Show each line in the listing below that contains the word "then".

┌────────

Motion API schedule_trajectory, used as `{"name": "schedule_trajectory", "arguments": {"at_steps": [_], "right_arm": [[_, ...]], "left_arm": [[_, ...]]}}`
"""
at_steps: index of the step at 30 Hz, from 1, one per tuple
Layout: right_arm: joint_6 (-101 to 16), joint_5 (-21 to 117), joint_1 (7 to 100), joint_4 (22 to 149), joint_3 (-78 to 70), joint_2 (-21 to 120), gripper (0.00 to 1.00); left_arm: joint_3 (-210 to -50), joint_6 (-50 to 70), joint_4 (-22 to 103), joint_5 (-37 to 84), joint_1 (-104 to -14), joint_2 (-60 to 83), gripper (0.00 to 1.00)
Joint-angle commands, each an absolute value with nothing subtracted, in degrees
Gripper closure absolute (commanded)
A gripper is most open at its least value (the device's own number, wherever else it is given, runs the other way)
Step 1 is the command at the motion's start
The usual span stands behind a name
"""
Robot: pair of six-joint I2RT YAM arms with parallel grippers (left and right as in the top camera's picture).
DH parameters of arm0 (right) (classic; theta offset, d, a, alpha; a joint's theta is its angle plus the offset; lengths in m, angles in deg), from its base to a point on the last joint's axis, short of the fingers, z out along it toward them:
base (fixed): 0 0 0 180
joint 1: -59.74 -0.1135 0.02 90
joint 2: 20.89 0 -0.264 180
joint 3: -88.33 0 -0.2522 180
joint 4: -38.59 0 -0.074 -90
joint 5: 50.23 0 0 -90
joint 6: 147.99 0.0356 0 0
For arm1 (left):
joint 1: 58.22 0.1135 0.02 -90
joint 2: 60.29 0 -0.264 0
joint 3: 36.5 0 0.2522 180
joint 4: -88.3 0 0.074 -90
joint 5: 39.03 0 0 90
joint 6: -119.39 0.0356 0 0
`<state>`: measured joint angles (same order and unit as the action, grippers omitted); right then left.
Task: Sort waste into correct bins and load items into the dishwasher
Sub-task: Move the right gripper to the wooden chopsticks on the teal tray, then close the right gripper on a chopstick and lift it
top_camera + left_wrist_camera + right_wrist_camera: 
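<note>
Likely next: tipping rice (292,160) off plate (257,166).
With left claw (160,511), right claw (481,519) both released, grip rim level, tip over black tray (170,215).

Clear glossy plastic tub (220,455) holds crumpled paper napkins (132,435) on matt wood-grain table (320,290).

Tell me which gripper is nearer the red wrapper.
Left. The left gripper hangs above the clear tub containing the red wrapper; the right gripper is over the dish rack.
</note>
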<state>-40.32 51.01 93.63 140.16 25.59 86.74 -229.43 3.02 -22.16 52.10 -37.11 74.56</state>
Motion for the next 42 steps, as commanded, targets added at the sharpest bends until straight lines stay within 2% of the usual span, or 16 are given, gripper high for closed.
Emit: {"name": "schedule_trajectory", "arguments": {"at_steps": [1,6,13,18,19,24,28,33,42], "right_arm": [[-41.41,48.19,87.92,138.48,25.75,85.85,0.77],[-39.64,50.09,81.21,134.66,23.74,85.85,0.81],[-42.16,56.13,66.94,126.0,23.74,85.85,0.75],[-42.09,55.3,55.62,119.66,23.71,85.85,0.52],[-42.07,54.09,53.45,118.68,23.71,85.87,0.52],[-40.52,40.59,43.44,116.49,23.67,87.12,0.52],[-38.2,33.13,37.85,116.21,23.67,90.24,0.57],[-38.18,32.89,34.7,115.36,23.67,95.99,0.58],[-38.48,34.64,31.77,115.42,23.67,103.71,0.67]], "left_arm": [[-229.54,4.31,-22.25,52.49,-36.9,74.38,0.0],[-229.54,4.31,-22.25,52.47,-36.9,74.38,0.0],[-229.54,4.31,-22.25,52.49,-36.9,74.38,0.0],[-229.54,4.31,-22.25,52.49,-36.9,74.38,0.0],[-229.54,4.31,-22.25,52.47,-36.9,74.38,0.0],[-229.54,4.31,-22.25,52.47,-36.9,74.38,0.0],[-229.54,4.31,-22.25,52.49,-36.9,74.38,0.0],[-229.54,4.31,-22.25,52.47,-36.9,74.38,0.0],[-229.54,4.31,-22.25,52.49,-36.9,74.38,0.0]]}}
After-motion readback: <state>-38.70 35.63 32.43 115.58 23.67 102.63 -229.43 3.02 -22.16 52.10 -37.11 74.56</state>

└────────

EXERCISE ANSWER
`<state>`: measured joint angles (same order and unit as the action, grippers omitted); right then left.
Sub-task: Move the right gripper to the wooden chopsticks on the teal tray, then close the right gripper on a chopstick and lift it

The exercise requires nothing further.